- Description of the task
The exercise calls for exact output of the lines between the one that contains "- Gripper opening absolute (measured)" and the end of the data, with both ends kept and pictures left out.

- Available data
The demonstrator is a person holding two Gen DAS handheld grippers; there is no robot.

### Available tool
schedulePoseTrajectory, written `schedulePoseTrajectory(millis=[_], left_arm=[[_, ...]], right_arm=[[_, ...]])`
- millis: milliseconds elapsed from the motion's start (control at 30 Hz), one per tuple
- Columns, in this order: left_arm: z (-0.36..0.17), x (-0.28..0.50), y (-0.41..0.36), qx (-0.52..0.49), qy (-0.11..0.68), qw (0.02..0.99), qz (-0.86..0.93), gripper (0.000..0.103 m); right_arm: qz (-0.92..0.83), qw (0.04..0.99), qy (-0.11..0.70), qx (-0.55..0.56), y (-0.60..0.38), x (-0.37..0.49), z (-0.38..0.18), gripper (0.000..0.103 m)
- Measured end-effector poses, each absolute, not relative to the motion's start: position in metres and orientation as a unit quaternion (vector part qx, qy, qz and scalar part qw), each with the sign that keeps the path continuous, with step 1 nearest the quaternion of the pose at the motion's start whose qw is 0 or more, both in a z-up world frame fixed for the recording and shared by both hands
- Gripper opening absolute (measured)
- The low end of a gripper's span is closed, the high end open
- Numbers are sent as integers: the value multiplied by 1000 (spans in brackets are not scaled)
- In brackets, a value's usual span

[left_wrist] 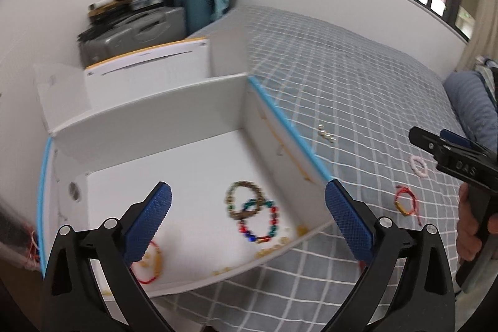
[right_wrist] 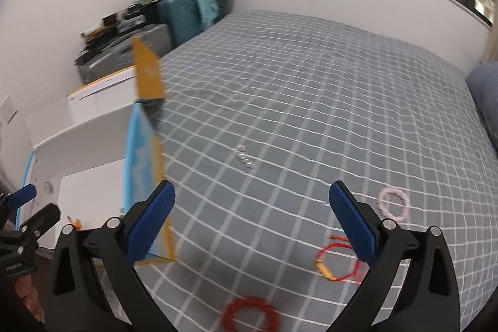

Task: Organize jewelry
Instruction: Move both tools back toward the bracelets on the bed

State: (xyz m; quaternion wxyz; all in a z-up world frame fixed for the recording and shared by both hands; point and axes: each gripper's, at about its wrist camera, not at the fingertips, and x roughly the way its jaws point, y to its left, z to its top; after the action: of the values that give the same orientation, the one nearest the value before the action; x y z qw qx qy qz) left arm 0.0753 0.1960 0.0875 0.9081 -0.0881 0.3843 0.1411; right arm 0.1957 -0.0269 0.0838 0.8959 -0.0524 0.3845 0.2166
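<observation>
My left gripper is open and empty above a white box on the bed. In the box lie a brown bead bracelet, a multicoloured bead bracelet and a red cord bracelet. My right gripper is open and empty over the bed; it also shows in the left wrist view. On the bed lie a pink bracelet, a red cord bracelet with a gold piece, a red bead bracelet and several small metal pieces.
The grey checked bedspread stretches ahead. The box's blue and orange flap stands up at its right side. Suitcases and clutter stand by the far wall. A blue pillow lies at the right.
</observation>
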Motion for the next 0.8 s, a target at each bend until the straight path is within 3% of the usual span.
schedulePoseTrajectory(millis=[433,800], left_arm=[[82,106,97,-30,395,917,46,97],[40,115,33,5,429,903,-12,97]], right_arm=[[156,891,426,-32,-105,212,42,95],[141,875,462,-21,-134,213,4,90]])
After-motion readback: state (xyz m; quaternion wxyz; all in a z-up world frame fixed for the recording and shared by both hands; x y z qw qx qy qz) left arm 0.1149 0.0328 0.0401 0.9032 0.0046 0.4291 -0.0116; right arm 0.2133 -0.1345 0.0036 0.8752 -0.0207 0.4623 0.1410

- Solution
- Gripper opening absolute (measured)
- The low end of a gripper's span is closed, the high end open
- Numbers are sent as integers: the value multiplied by 1000 (spans in brackets are not scaled)
- In brackets, a value's usual span

[left_wrist] 
[right_wrist] 

Task: Organize jewelry
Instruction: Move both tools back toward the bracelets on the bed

State: (xyz m; quaternion wxyz; all in a z-up world frame fixed for the recording and shared by both hands; point and axes: each gripper's, at about its wrist camera, not at the fingertips, and x roughly the way its jaws point, y to its left, z to its top; after the action: of the values that give the same orientation, the one nearest the value before the action; x y z qw qx qy qz) left arm 0.0753 0.1960 0.0875 0.9081 -0.0881 0.3843 0.1411; right arm 0.1957 -0.0269 0.0838 0.8959 -0.0524 0.3845 0.2166
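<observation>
My left gripper is open and empty above a white box on the bed. In the box lie a brown bead bracelet, a multicoloured bead bracelet and a red cord bracelet. My right gripper is open and empty over the bed; it also shows in the left wrist view. On the bed lie a pink bracelet, a red cord bracelet with a gold piece, a red bead bracelet and several small metal pieces.
The grey checked bedspread stretches ahead. The box's blue and orange flap stands up at its right side. Suitcases and clutter stand by the far wall. A blue pillow lies at the right.
</observation>
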Motion for the next 0.8 s, a target at each bend until the straight path is within 3% of the usual span.
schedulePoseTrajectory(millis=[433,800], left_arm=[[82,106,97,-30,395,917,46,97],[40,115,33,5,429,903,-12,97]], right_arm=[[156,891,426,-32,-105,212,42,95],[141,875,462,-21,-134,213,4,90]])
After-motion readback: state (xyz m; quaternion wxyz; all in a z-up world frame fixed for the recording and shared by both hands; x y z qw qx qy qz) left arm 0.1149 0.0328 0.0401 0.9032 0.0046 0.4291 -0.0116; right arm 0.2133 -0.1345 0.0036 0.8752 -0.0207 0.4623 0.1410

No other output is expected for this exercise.